I’ve never felt like such a Laowai as I did last Friday when I went to an outside public school to teach a couple of English classes for some local kids. The school was about a 15 minute walk from where I teach, and it seemed to be nestled in an apartment complex and shopping compound. The school was typically quite a bit rundown, and the day was hot and sticky due to rain and 90 degree weather. I wasn’t sure what to expect but I was excited and relieved to teach a new batch of students. My regular classes are the same students week in and week out, and most of the time I am more of an entertainer than a teacher, trying to keep the students engaged so the the kids will be happy and the parents will sign them up for a new semester. That’s one life lesson I have learned here. It is always better to provide a service to the person paying. Here, I’m providing a service, teaching, to the kids.
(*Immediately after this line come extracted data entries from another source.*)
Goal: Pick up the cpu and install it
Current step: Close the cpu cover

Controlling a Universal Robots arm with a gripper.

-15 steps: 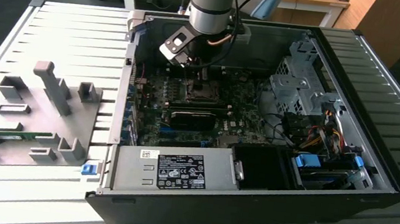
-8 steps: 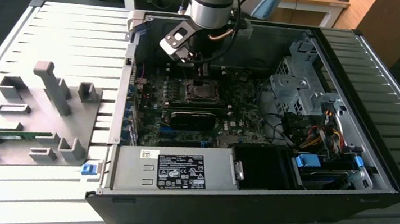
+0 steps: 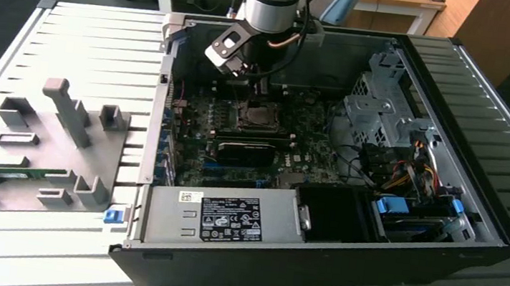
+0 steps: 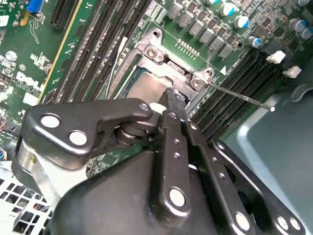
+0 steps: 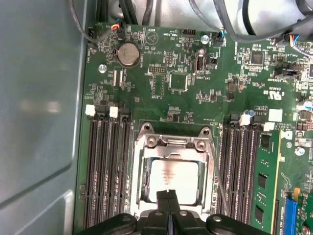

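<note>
The cpu [image 5: 172, 177] is a small silvery square lying flat inside the metal-framed socket [image 5: 146, 147] on the green motherboard. In the second wrist view the cpu [image 4: 145, 88] shows partly behind the black fingers. My gripper [image 5: 168, 196] hangs right over the cpu's edge, with its two fingertips pressed together and nothing between them. Whether the tips touch the chip I cannot tell. In the exterior view the gripper [image 3: 253, 91] reaches down into the open computer case just above the socket [image 3: 258, 117].
Rows of black memory slots [image 5: 105, 166] flank the socket, and a green memory stick [image 5: 266, 188] stands in one. A thin socket lever [image 4: 239, 97] sticks out sideways. The power supply [image 3: 218, 217], a drive cage [image 3: 384, 107] and cables [image 3: 406, 171] line the case; a grey fixture plate [image 3: 43, 148] lies outside it.
</note>
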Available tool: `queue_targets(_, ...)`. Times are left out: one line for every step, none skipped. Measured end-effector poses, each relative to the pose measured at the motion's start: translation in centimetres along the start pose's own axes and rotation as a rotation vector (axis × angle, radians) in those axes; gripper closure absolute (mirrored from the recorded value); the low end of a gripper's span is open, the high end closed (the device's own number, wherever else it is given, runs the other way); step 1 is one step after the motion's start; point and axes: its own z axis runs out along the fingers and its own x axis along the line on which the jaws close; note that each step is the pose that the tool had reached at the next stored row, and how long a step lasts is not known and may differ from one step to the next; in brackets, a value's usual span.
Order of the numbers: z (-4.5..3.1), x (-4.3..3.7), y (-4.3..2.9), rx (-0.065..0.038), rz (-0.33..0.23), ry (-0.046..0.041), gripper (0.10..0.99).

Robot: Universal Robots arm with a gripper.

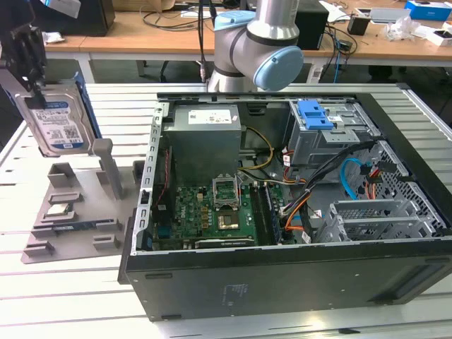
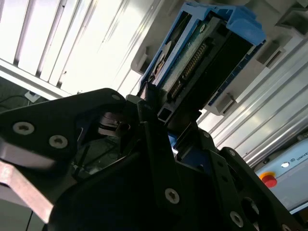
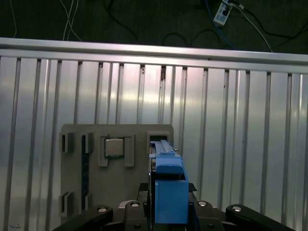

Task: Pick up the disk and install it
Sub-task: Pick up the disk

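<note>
Jaws clamped on disk (image 1: 60, 127) by gripper (image 1: 32, 79).
Disk is held upright above holder (image 1: 70, 212); case (image 1: 282, 289) is to the exterior view's right of holder.

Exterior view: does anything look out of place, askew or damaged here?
Nothing stands out. The disk is clamped in the gripper above the grey fixture, and the open computer case lies flat with its cables inside.

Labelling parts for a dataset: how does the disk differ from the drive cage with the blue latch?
The disk stands upright outside the computer case, clamped in the gripper; the drive cage sits inside it. The disk carries a white-and-blue label; the cage shows grey metal under a blue latch. Both have blue plastic parts.
</note>
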Motion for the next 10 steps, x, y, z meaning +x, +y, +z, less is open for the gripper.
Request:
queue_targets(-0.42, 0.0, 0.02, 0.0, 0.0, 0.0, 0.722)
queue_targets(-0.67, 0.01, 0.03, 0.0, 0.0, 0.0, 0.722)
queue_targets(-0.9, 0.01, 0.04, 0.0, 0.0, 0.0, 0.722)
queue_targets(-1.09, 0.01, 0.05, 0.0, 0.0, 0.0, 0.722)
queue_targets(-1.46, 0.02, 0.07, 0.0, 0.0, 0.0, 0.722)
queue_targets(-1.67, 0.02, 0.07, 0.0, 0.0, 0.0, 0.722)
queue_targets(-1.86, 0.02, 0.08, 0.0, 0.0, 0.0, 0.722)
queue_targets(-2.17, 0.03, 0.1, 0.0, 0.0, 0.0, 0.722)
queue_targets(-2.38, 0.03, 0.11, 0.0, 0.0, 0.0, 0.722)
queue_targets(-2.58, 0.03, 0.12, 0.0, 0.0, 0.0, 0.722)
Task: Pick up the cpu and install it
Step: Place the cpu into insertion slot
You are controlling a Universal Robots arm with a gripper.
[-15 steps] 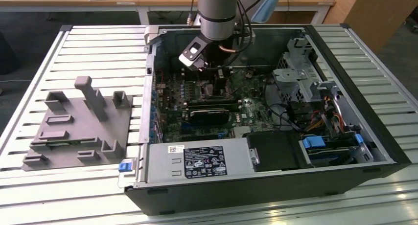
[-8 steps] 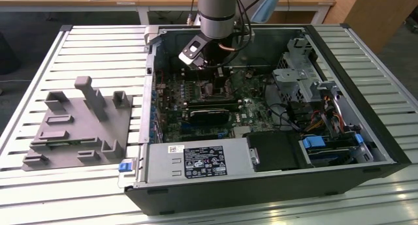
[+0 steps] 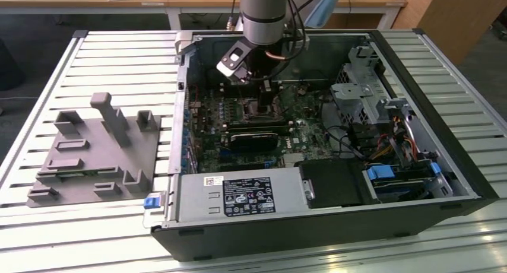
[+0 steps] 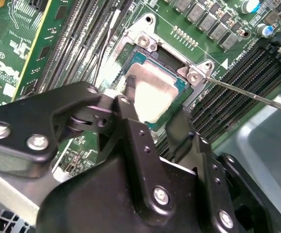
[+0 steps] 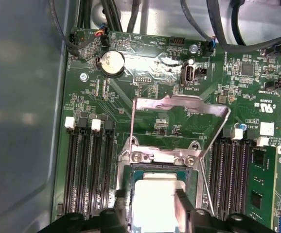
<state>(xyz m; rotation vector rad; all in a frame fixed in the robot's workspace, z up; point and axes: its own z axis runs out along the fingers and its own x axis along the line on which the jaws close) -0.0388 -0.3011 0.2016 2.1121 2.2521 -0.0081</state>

The parents are paying, but they are more of a middle man. If at all possible always provide the service directly to the person paying, that way both sides expect production. In my case, the kids could really care less about English. Lesson learned, lesson learned. I’ll have to write a whole post about that. At least at the public school, where I was essentially putting on an infomercial, there was no expectation of learning since I’m only there for 40 minutes a class every 2 months.
So the school is set up in a big square with an empty courtyard where the students play. We got there about 5 minutes before the bell sounded between classes, so we were kinda just standing around waiting. Then the bell rang. About 100 students come pouring out of the classroom and straight to see me. You would have thought an alien had landed. The kids all circled around me, wanted to touch my arms and just me in general, and treated me as though I was some strange creature that landed from a distant planet. It was rather disconcerting, but I was told to expect it.
The classroom was austere and spartan. Oh yeah, it was also brutally hot and I had a couple of 40 minute infomercials to put on.
All of the kids were incredibly excited as I entered and started teaching. I had two teaching assistants with me, one of them being my friend Jack, who has very good English. Here is a picture of Jack and I at shane, he has his desk by me:
All and all I really enjoyed the lesson because the kids were fun. I really liked the class size; even if a couple of kids weren’t paying attention, so what, there are 40 others. I guess I just am tired of seeing my same kids every week, trying to find new ways to keep them entertained. With the outside locations, I won’t see these kids for 2 months. I’ll be hitting a different school every week, not at all unlike a traveling circus. The TA’s passed out a lot of brochures and hopefully the school will pick up some new students.
The school has really been advertising intensely, handing out fliers at various campuses and giving free demos like mine to several nearby locations. We foreign teachers are left out of the business side of the school, but my impression of the operation and of the neighborhood in general is that everybody is beginning to feel the effects of a slowing economy. Parents are less willing to pay for more than one semester at a time and are bargaining much harder with prices. If there are siblings taking classes together they share or copy a book, whereas I didn’t see this when I first came in. This all points to a larger issues facing the country as whole.
China’s economy is experiencing significant headwinds as it tries to transition into a more sustainable economic model. When I first got here cranes were building non stop. Now construction sites lay abandoned, with the cranes frozen as gigantic monuments to a construction boom that may have run its course. Gee, a massive construction boom backed by government loans leads to a risky and dangerous economic situation. Sounds familiar, doesn’t it? The historic 20 year run as the world’s factory is coming to an end, and with that will come enormous economic and social pressures.
The legitimacy of the Communist Party for the past two decades has been tied to economic growth, with the belief that the rising tide lifts all ships. Now, however, China has to take that next step in building a domestic consumer economy. Never before has such a transition happened with so many people and in as a compressed time frame like China faces. Growth is slowing and China needs to transition to a more diversified consumer based economy before it gets caught in the middle-income trap like so many hopeful states before it. There is a reason this is happening. A soft landing is the best that the world can hope for.
On an unrelated note, due to the paucity of anything in Wuxi worth seeing, I’m using my free time constructively by taking several online classes on Coursera. They are rather enjoyable, I have taken everything from Metabolism in Athletes to Creative Problem Solving. Right now I am taking a Rhetorical Writing course from Ohio State University. Papers will be peer reviewed and graded by TA’s, so I’ll actually have stuff to turn in. It sounds fun and will involve a lot of writing over the next 8-10 weeks and I’m pretty enthused about it. All free of course, I just have to get around the sensors to watch the video lectures. So is life in Red China.